Digitally re-vamped sketchbook page, 2009.




"The Psychedelic Adventures of Danny DeVito's Stunt Double "
Digitally re-vamped sketchbook page, 2009.
(a collaborative drawing between me and Jeanne)



My goal in life is basically twofold: one day, I hope to make something so awesome that people won't even be able to fucking believe it. I mean so totally and completely bad-ass that nobody can ignore it, and everybody will love it and want to have sex with it. People will just be going about, minding their own business, when suddenly they'll see it, and it will stop them in their tracks! They'll collapse then and there, right on the street, quivering in the fetal position because it will completely blow their minds!
Oh sure, there'll eventually be a backlash against it - but the pungent opinions of all of the nay-sayers will only pique the curiosity of others even more! The raging debate over its artistic worth will ascertain that plenty of people will be talking about it for many years to come. All publicity is good publicity.
As for me I'll be laughing: "ha ha ha!" Every evening, I will wallow naked in the filthy money that my creation has made for me. I'll light a cigar with a $100 bill and blow smoke in the face of my biographer as I dictate the story of my amazing life to him. "Oh sure, I was down on my luck for a while," I will say, "But I didn't realize at the time that not getting strapped down with some stupid day job was the best thing that could have happened to my career. I mean really, how could I have thought of something like this if I were sweating my balls off in a Chuck E Cheese costume, serving sub par pizza to ungrateful brats every day?"
My other great ambition, which will take place because of the unbelievable success of the first, is to digitally encode the consciousnesses of me, Jeanne, and Daisy so that they can be uploaded into indestructible android bodies after we die.

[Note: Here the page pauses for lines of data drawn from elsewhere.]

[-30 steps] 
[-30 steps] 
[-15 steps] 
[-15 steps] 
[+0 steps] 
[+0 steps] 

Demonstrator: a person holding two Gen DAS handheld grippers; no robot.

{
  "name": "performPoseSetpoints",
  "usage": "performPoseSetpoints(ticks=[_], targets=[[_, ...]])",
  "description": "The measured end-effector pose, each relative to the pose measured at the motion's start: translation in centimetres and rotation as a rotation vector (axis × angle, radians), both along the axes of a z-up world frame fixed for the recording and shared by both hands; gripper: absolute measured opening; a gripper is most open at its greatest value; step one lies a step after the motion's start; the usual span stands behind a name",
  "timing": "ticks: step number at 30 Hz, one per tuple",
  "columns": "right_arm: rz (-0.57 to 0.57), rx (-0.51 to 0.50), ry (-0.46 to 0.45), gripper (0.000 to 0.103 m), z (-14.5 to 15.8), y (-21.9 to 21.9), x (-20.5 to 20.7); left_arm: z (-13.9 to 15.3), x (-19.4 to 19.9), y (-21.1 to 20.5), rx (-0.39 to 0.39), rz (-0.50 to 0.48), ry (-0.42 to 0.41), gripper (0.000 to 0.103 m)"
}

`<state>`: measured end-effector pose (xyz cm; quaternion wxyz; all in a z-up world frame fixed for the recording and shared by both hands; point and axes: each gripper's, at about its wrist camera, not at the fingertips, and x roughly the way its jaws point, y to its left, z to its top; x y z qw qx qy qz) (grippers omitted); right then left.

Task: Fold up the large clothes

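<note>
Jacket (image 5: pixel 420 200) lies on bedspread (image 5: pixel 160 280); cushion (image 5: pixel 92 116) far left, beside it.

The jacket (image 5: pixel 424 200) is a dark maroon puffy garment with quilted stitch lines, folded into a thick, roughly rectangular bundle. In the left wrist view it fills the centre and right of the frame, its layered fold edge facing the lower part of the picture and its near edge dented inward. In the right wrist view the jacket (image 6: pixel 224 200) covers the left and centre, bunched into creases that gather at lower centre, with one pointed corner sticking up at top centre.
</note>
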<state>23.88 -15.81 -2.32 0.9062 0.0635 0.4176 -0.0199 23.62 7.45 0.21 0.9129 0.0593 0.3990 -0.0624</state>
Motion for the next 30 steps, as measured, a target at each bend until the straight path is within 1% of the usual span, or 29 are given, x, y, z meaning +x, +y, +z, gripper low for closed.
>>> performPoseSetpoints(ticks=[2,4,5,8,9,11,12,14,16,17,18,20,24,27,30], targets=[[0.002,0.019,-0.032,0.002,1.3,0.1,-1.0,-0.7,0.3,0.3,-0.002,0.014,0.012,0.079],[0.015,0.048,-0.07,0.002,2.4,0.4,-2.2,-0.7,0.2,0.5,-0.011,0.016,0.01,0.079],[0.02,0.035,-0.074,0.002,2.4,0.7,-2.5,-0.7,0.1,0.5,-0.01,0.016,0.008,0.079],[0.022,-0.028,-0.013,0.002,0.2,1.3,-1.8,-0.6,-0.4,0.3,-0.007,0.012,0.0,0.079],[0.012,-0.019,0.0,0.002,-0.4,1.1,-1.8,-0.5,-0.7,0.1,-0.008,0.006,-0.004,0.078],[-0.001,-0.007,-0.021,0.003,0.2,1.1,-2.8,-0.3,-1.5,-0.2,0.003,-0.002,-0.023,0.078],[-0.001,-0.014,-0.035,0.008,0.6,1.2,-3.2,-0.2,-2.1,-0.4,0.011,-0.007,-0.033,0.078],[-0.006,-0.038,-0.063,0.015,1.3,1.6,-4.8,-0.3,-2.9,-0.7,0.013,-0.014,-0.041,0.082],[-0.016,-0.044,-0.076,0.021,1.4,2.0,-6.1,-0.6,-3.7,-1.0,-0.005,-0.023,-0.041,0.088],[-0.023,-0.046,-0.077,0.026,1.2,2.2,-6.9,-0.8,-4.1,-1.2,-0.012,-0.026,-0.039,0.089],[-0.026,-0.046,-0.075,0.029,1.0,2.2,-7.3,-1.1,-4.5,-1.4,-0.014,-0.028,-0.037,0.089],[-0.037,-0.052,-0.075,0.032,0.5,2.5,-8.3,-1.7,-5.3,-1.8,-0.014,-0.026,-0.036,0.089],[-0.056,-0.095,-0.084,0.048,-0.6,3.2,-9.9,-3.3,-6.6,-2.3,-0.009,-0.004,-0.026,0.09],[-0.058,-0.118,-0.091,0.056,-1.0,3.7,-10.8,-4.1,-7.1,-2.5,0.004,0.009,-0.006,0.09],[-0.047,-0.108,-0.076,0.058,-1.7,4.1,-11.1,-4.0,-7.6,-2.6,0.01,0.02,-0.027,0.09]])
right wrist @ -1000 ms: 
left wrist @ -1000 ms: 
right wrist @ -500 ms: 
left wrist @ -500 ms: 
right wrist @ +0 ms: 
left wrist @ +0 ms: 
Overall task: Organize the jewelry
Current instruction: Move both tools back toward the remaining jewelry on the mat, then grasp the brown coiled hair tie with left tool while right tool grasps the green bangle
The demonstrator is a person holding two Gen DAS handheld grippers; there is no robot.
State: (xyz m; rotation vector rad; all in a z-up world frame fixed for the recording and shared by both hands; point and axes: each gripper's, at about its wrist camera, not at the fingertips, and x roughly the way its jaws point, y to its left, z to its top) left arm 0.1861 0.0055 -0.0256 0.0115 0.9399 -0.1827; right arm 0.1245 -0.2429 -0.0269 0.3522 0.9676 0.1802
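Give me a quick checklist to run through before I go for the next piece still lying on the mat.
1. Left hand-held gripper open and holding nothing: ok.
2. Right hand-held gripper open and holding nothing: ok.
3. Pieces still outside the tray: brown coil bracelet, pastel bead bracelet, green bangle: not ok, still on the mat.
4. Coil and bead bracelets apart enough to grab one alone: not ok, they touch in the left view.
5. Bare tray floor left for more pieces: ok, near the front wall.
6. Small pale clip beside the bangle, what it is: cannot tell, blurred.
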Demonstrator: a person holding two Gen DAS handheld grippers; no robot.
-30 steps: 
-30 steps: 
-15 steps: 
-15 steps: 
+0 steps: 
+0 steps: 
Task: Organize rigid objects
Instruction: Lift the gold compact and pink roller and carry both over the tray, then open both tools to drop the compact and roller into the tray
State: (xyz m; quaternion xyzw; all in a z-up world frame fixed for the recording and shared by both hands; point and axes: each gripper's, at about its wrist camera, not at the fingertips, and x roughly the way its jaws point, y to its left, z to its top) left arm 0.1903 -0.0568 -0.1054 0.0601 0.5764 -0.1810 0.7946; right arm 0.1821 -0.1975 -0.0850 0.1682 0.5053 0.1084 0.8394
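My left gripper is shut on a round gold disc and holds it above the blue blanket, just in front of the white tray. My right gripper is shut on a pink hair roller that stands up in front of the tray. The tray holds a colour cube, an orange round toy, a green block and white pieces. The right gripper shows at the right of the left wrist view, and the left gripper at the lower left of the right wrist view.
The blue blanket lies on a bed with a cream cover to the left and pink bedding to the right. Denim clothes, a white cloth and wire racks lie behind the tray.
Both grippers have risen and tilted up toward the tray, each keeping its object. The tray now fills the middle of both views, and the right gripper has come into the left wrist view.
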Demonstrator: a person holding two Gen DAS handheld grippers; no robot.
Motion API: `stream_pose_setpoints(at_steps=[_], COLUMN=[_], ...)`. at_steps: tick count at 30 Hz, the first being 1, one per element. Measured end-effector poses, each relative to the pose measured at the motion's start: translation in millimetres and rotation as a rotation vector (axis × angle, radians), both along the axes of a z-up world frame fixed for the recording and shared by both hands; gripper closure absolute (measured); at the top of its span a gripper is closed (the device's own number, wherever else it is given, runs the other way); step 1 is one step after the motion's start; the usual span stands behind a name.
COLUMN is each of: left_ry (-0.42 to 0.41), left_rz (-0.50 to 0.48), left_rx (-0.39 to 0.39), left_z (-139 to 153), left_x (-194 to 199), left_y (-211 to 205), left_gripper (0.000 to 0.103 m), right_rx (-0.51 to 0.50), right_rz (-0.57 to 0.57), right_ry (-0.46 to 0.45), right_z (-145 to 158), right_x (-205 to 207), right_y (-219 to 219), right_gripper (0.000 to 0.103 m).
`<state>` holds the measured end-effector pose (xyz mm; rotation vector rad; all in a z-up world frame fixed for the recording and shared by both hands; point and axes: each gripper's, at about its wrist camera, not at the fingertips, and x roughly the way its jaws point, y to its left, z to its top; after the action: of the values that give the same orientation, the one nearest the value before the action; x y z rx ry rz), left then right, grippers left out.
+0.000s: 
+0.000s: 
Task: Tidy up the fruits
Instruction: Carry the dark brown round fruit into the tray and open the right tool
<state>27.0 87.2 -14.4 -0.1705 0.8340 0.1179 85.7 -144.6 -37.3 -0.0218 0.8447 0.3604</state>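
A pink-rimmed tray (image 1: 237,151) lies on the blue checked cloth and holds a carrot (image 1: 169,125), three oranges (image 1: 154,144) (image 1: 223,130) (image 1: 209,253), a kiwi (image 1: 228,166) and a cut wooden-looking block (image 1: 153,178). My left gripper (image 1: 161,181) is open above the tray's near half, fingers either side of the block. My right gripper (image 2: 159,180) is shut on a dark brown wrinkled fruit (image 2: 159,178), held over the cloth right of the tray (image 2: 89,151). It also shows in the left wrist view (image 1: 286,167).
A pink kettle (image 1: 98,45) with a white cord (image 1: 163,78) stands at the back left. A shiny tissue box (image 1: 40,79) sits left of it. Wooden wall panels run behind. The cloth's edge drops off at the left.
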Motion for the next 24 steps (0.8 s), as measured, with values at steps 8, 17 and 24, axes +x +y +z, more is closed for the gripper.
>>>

We will even be able to merge into one super android, and a little robot Daisy will be able to "eject" from our chest, just like Soundwave from Transformers.
We'll say, "Daisy! Eject! Operation: defecation" And she'll shit on whoever we want her to (and yes, it has been proven that feces can be artificially created- look up "The Cloaca" if you don't believe me). Then and there, all mysteries of existence will be solved. We will all move on to immortal android bodies, colonize outer space, and lock arms and sing Queen's "We are the champions" in one big, jubilant celebration.

1 comment:

Anonymous said...

You have much to teach us.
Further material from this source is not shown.